What needs to be done ▸ Copy out exactly the lines from the one containing "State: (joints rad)" through the end of the records, and no pictures.
----
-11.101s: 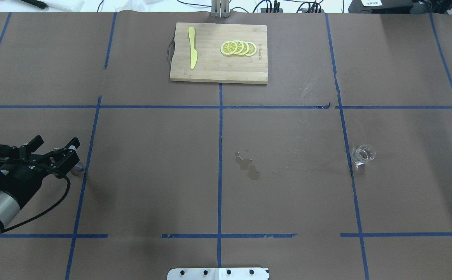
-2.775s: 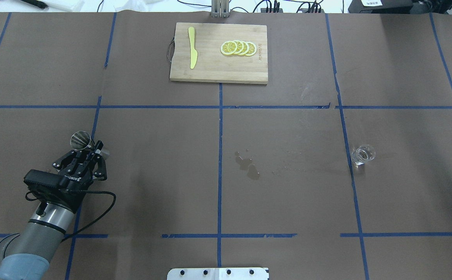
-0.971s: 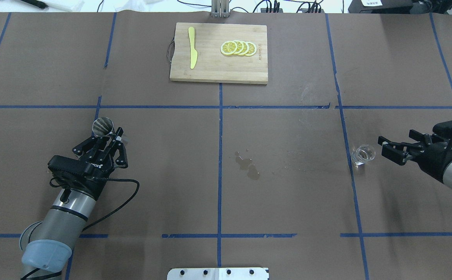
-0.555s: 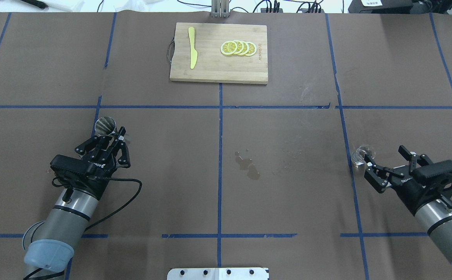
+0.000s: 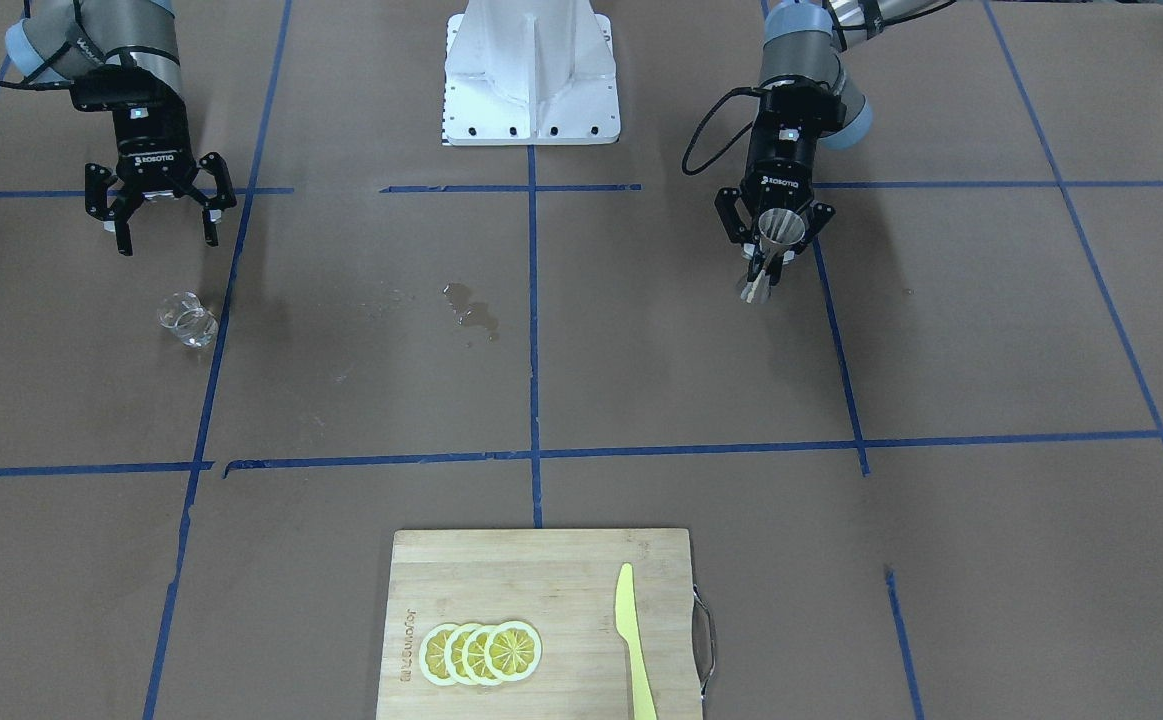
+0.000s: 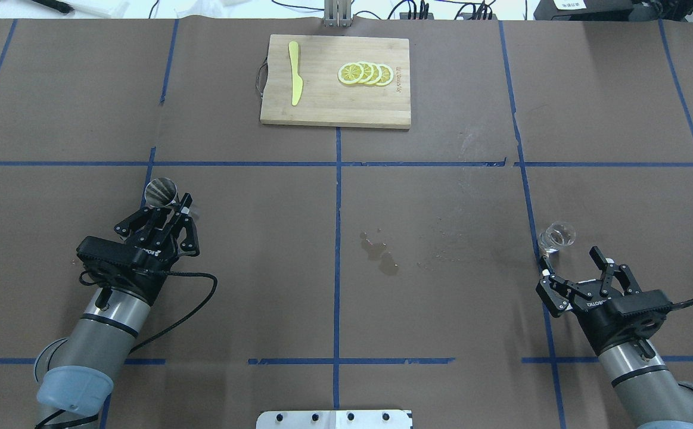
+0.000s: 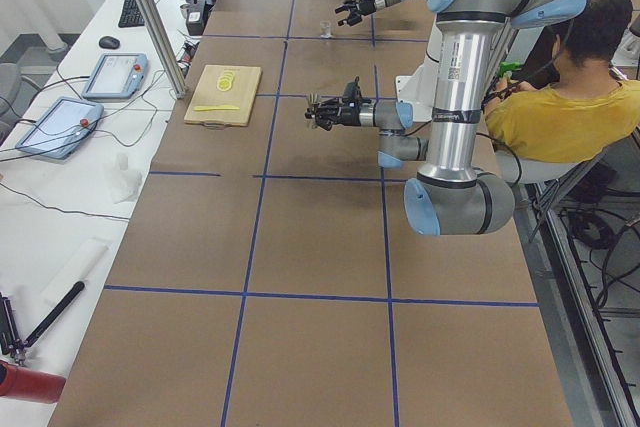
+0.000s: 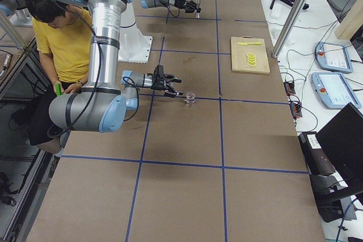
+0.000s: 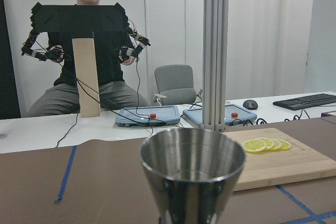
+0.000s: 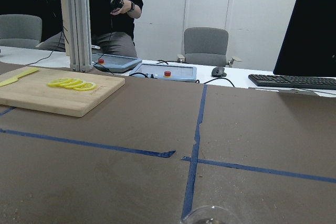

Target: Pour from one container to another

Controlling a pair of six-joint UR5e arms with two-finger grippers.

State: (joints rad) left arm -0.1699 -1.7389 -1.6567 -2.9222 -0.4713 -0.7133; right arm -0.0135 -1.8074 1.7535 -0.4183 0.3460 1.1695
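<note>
The steel jigger (image 6: 160, 192) is held at its waist, off the table and upright, by my left gripper (image 6: 170, 210), which is shut on it. It fills the left wrist view as a jigger (image 9: 191, 177) and shows front-on as a jigger (image 5: 776, 230) in the left gripper (image 5: 767, 262). The clear glass cup (image 6: 556, 236) stands on the table at the right, also seen as a cup (image 5: 187, 320). My right gripper (image 6: 577, 271) is open just short of the cup on the robot's side, again as the right gripper (image 5: 165, 240). Only the cup's rim (image 10: 210, 214) shows in the right wrist view.
A wooden cutting board (image 6: 328, 107) with lemon slices (image 6: 365, 73) and a yellow knife (image 6: 294, 72) lies at the far middle. A wet patch (image 6: 380, 254) marks the table's centre. A seated person (image 7: 580, 97) is beside the robot's base.
My left gripper closed on the jigger, lifted it and carried it forward and right. My right arm came in, swung round and now sits open behind the cup, nearer the robot.
</note>
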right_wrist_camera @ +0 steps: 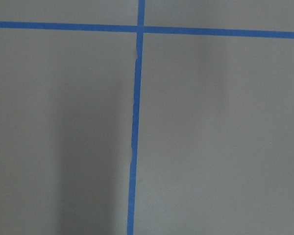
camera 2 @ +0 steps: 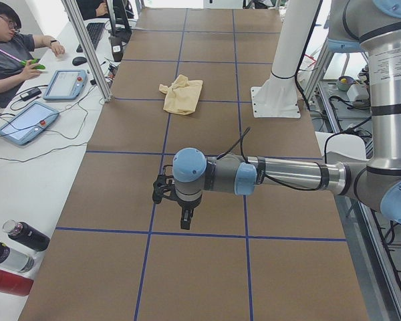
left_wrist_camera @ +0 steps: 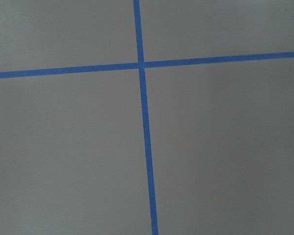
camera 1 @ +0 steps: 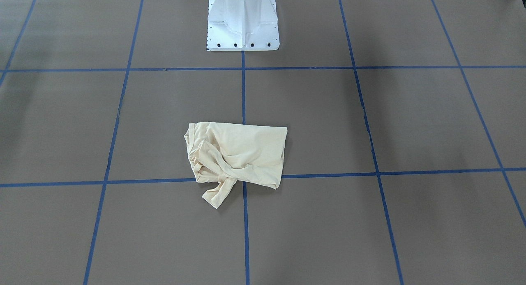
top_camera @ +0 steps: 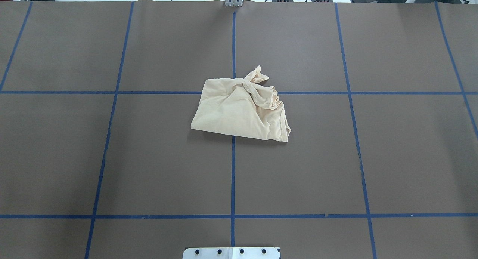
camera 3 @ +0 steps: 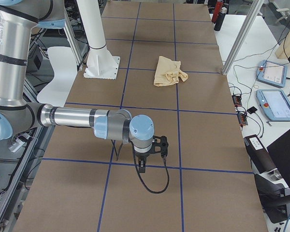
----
Exercise output ▸
State: (joints rad) left arm -0.1699 -1.7389 -1.6567 -2.9222 -0.4713 -0.7133; right arm -0.0135 -1.8074 1.7535 -0.4183 0.3460 1.1695
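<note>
The steel jigger (image 6: 160, 192) is held at its waist, off the table and upright, by my left gripper (image 6: 170, 210), which is shut on it. It fills the left wrist view as a jigger (image 9: 191, 177) and shows front-on as a jigger (image 5: 776, 230) in the left gripper (image 5: 767, 262). The clear glass cup (image 6: 556, 236) stands on the table at the right, also seen as a cup (image 5: 187, 320). My right gripper (image 6: 577, 271) is open just short of the cup on the robot's side, again as the right gripper (image 5: 165, 240). Only the cup's rim (image 10: 210, 214) shows in the right wrist view.
A wooden cutting board (image 6: 328, 107) with lemon slices (image 6: 365, 73) and a yellow knife (image 6: 294, 72) lies at the far middle. A wet patch (image 6: 380, 254) marks the table's centre. A seated person (image 7: 580, 97) is beside the robot's base.
My left gripper closed on the jigger, lifted it and carried it forward and right. My right arm came in, swung round and now sits open behind the cup, nearer the robot.
</note>
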right_wrist_camera @ +0 steps: 
camera 2 @ +0 steps: 
left_wrist_camera @ +0 steps: 
camera 1 @ +0 steps: 
top_camera @ +0 steps: 
camera 3 @ +0 steps: 

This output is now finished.